Il colore della libertà
Ho lasciato passare i giorni per poterne parlare con pacatezza, di Roma città aperta, di Mario Balotelli campione del pallone e dell’età tutta ancora da giocare. Di una giornata trascorsa a passeggiare prima della partita, per fare onore alla propria bandiera, naturalmente quella italiana. Un italiano come tanti altri, con il carattere e le passioni che non fanno male ad alcuno, con il proprio diritto a esultare avendo raggiunto una meta importante, un ragazzo tranquillo e speciale, come la speranza che riveste il suo presente che è già diventato futuro, e che appartiene non solo al tifoso, ma a chiunque ne capisca di calcio.
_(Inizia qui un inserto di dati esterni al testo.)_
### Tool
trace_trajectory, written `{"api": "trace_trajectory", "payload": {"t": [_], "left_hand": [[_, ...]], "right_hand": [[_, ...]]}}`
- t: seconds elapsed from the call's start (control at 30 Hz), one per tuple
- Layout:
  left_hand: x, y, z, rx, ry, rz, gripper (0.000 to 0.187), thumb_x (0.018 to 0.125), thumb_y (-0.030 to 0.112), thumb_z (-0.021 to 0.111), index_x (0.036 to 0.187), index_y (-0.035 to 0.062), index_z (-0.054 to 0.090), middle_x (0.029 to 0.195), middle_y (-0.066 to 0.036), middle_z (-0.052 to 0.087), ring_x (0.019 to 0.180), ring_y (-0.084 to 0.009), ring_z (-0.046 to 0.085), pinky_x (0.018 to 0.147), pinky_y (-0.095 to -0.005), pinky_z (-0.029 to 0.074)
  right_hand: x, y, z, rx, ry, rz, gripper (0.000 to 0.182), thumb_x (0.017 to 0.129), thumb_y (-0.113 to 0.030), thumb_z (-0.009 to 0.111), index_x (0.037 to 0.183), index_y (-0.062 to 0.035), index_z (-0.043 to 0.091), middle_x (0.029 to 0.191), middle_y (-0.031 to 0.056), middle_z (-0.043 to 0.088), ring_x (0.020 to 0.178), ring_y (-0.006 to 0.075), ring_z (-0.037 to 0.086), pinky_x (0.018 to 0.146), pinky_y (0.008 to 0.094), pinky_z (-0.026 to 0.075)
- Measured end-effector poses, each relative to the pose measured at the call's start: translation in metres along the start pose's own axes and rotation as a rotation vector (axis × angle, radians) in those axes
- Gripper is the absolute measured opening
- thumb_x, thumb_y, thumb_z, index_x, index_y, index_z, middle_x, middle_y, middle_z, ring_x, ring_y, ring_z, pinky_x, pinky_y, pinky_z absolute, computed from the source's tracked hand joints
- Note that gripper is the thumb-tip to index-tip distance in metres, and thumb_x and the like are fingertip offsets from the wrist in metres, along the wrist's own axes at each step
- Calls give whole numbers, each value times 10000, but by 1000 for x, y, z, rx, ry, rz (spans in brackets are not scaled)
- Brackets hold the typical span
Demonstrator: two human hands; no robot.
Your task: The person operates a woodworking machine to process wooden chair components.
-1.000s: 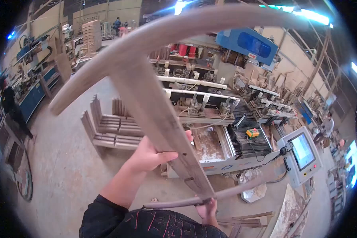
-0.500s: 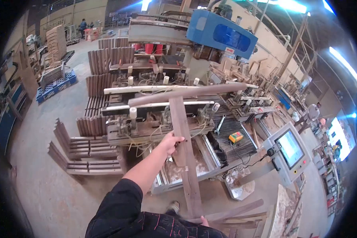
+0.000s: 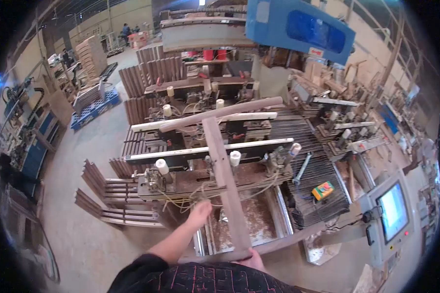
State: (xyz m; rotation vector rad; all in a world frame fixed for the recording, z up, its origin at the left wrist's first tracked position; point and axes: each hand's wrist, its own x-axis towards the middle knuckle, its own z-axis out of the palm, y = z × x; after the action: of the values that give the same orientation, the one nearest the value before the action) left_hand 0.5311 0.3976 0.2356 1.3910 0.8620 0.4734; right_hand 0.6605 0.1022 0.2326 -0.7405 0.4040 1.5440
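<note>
A brown wooden frame (image 3: 223, 168), made of one plank with a crosspiece at each end, reaches from my body out over the machine bed. My right hand (image 3: 252, 261) grips it at the near end, where the plank meets the lower crosspiece. My left hand (image 3: 200, 211) is left of the plank and apart from it; its fingers are blurred and mostly hidden. Beyond the left hand, the clamping fixture (image 3: 215, 178) carries white cylinders, pale strips and thin looping hoses.
A blue machine head (image 3: 300, 31) overhangs the back. To the right are a wrench (image 3: 303, 168), a yellow control box (image 3: 322, 191) and a screen panel (image 3: 393, 210). Stacked wooden frames (image 3: 117, 198) stand on the left floor, with a blue pallet (image 3: 95, 108) behind.
My left hand has let go of the plank and drawn back to its left. The frame's near crosspiece has swung up across the machine's front edge. My view has shifted left.
</note>
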Motion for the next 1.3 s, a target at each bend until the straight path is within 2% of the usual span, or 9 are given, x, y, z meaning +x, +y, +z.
{"api": "trace_trajectory", "payload": {"t": [0.1, 0.17, 0.27, 0.33, 0.43, 0.53, 0.83, 1.13, 1.3], "left_hand": [[-92, -25, -60, 689, -528, 159, 543, 922, 397, 657, 1334, 56, 565, 1148, -182, 676, 1060, -343, 646, 930, -433, 501], [-150, 59, -71, 841, -476, -79, 614, 843, 450, 722, 1299, 70, 568, 1131, -157, 681, 1018, -366, 644, 952, -469, 475], [-165, 98, -94, 1160, 7, 165, 651, 816, 568, 693, 1274, 130, 544, 1063, -107, 701, 1017, -323, 659, 974, -493, 463], [-156, 97, -108, 1161, -96, -17, 633, 816, 571, 685, 1264, 144, 550, 1055, -112, 699, 1030, -316, 654, 983, -518, 452], [-147, 91, -113, 1109, -152, -192, 515, 851, 531, 650, 1217, 175, 577, 1024, -124, 686, 1025, -318, 647, 1006, -581, 410], [-135, 62, -121, 1268, 18, 121, 348, 936, 442, 553, 1137, 172, 640, 973, -116, 669, 980, -329, 646, 952, -567, 416], [-122, 23, -123, 1140, -43, 248, 360, 943, 494, 523, 1052, 175, 648, 925, -100, 671, 915, -315, 661, 779, -518, 468], [-103, 80, -140, 1179, -103, 218, 345, 973, 449, 494, 1102, 163, 640, 959, -123, 690, 964, -336, 663, 846, -516, 462], [-69, 81, -147, 1162, 8, 361, 295, 979, 403, 496, 1014, 154, 652, 848, -118, 692, 812, -348, 674, 769, -513, 485]], "right_hand": [[14, -31, 52, -70, 36, 24, 657, 930, -422, 481, 1432, -10, 381, 1361, 201, 506, 1309, 367, 465, 1120, 559, 364], [44, -39, 38, -42, -32, 79, 634, 929, -407, 484, 1421, -16, 399, 1383, 215, 498, 1299, 375, 471, 1111, 621, 340], [71, -14, 49, 1, -3, 91, 644, 907, -410, 496, 1413, -20, 412, 1368, 211, 513, 1266, 366, 495, 1092, 604, 360], [94, -18, 31, -145, 57, 23, 683, 863, -400, 532, 1401, 2, 415, 1328, 206, 535, 1230, 345, 520, 1096, 515, 385], [102, -28, 41, -3, -11, 32, 573, 904, -304, 521, 1338, 61, 435, 1328, 225, 530, 1224, 356, 516, 1077, 580, 401], [86, -31, 55, -65, 13, 60, 602, 933, -322, 505, 1370, 82, 410, 1381, 234, 494, 1274, 371, 482, 1112, 520, 381], [63, -26, 108, -104, 107, 61, 695, 960, -440, 499, 1418, 68, 378, 1380, 256, 493, 1289, 421, 475, 1147, 515, 341], [62, -23, 140, -258, 3, -392, 494, 1013, -418, 460, 1341, -49, 455, 1280, 170, 562, 1124, 321, 590, 861, 498, 569], [117, -50, 147, -136, -2, -352, 410, 1003, -425, 519, 1227, -83, 545, 1125, 88, 616, 1017, 224, 610, 868, 467, 559]]}}
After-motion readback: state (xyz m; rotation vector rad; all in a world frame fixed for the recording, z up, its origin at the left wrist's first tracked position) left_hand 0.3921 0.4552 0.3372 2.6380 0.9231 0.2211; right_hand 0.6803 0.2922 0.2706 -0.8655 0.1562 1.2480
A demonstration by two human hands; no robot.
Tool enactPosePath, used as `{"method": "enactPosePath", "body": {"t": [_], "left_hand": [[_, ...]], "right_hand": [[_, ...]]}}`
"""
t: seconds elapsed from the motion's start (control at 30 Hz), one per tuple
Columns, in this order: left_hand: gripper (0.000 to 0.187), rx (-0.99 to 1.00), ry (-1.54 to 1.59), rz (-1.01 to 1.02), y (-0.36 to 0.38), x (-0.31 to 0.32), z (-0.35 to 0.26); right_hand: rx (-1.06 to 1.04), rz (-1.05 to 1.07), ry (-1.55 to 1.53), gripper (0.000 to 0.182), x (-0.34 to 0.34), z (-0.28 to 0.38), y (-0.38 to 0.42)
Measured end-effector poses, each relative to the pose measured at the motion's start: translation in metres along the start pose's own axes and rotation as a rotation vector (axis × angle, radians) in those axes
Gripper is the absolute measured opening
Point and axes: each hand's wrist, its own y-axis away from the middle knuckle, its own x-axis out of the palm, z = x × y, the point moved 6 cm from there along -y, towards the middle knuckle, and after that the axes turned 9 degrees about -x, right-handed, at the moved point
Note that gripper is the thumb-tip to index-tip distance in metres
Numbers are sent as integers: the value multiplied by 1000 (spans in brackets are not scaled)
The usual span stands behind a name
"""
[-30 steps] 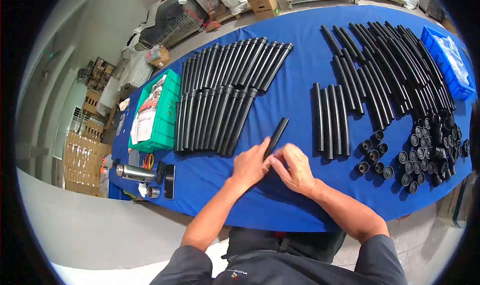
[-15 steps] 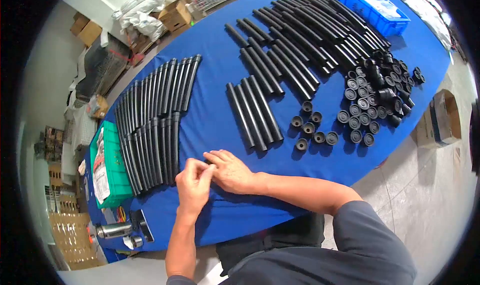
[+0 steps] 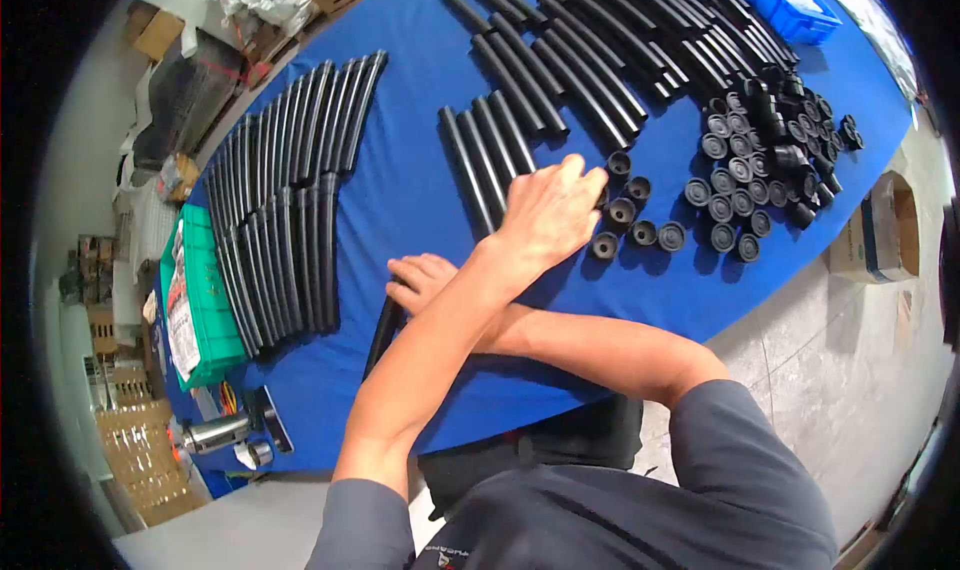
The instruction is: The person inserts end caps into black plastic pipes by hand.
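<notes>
My left hand (image 3: 555, 210) reaches across over my right forearm, its fingers curled at a small black round cap (image 3: 602, 198) mostly hidden behind them. Several more black cup-shaped caps (image 3: 621, 211) stand just to its right. Lower down, my right hand (image 3: 428, 278) is closed round the upper end of a black tube (image 3: 384, 332), which slants down behind my left forearm. My left hand partly covers a group of black tubes (image 3: 466, 175) lying side by side on the blue cloth.
At the left lie two rows of capped black tubes (image 3: 285, 235) beside a green crate (image 3: 212, 305). Many bare tubes (image 3: 590, 60) and a heap of black caps (image 3: 740, 170) fill the far right, near a blue crate (image 3: 790, 10). A metal flask (image 3: 218, 432) lies at lower left.
My left hand has left my right hand and moved up and right to the caps, crossing over my right arm. The tube in my right hand now shows. The view has shifted.
</notes>
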Motion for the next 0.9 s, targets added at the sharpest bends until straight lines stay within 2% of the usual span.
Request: {"method": "enactPosePath", "body": {"t": [0.1, 0.17, 0.23, 0.27, 0.3, 0.33, 0.4, 0.43, 0.47, 0.53, 0.63, 0.73, 0.83, 0.9], "left_hand": [[28, -20, 13, -73, -1, -6, 0], [29, -88, 56, -154, 13, -37, 2], [32, -148, 164, -348, 41, -74, 14], [30, -177, 216, -449, 60, -93, 23], [29, -200, 267, -555, 83, -112, 32], [31, -327, 339, -569, 108, -122, 47], [29, -520, 539, -614, 166, -132, 73], [25, -593, 611, -603, 193, -130, 82], [26, -692, 697, -584, 218, -121, 89], [30, -845, 952, -592, 258, -91, 101], [29, -1000, 1077, -548, 279, -64, 106], [39, -1027, 1187, -492, 278, -47, 107], [44, -1032, 1278, -486, 270, -39, 106], [45, -1025, 1278, -476, 270, -39, 106]], "right_hand": [[1, 7, 19, 57, 3, -1, 2], [-29, -48, 35, 59, 4, -4, 3], [-74, -169, 114, 55, -11, 2, 1], [131, -261, -475, 51, -18, -1, -6], [262, -268, -699, 49, -19, -7, -9], [358, -239, -773, 47, -18, -11, -10], [297, -157, -540, 44, -21, -10, -15], [126, -152, -104, 43, -26, -5, -12], [112, -202, -202, 55, -42, 6, -20], [28, -154, -279, 61, -46, 17, -24], [-103, -63, -359, 67, -43, 31, -26], [-128, 48, -442, 70, -34, 32, -23], [-108, -33, -489, 65, -42, 35, -28], [-107, -6, -464, 60, -37, 33, -24]]}}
E’ un italiano nero, ma non per l’arrabbiatura, per la pelle fintamente imbronciata, dove il colore si tuffa nelle multiformità dell’ospitalità, che diviene valore nelle realizzazioni possibili, radici profonde di una umanità destinata a raccontarci ancora tanto. Violenza da curva, cultura degli estremi, senza attracco, sembrano queste le scintille che hanno messo il nostro giocatore nazionale sulla graticola dei significati svuotati di forme, di qualità, di estensioni, come se mandare a gambe all’aria la dignità delle parole, dei contenuti, delle esemplarità da mettere in gioco con cuore, fosse diventata la nuova frontiera. I ragazzotti s’avvicinano, come da copione non sono mai scesi dal carro dei simboli illeggibili, dei codici impossibili; il nostro centravanti è all’angolo senza centrocampo a proteggerlo, qualche sostantivo imbevuto di brutti aggettivi, una tirata di orecchi, una mal definita frase fatta: sei un negro di m……..
Il tentativo di sfigurare deliberatamente una realtà bella come lo è questo giocatore, può configurarsi in una rappresentazione di razzismo, di intolleranza? Può un adolescente colpire nel modo meno comprensibile, senza una ideologia d’accatto, una menzogna raccontata malamente, tanto per fare qualcosa di diverso? E’ una manifestazione razzista, un atteggiamento che è diventato stile di vita, quel che è accaduto al nostro campione? Ci si dannerà l’anima a sminuire, a ridimensionare, a ricercare altre puntualizzazioni, affinché risulti una semplice divagazione di qualche stupido in preda ai fumi dell’alcol o di qualche canna, robaccia da stadio, anzi da curva, peggio da estremisti frustrati dall’impopolarità e insuccesso.
Chissà se è davvero così, se non è invece un brodo inculturale che deriva dal fallimento educativo, per cui non si ha il coraggio di risvegliare l’importanza di una alleanza educativa tra tutti coloro che hanno responsabilità non solo sportive, per non consentire di mortificare la libertà altrui. Perché in questa ennesima aggressione al colore della pelle, c’è un tentativo di contraffazione della libertà, che dovrebbe obbligare a mettere mano alla propria pancia, alla propria testa, al proprio cuore, per individuare le lentezze, le illegalità mai bene percepite come tali. Non è stato fatto un buon servizio al nostro campione, neppure a tanti altri giovanissimi che hanno sentito e osservato, ma anche da questo episodio eufemisticamente licenziato come «imbecille», c’è da trarre un avviso importante, ogni storia serve a questo, occorre avere il coraggio della coerenza e la generosità dell’amore perché “le persone che amano, ricordano; non dimenticano, perdonano”.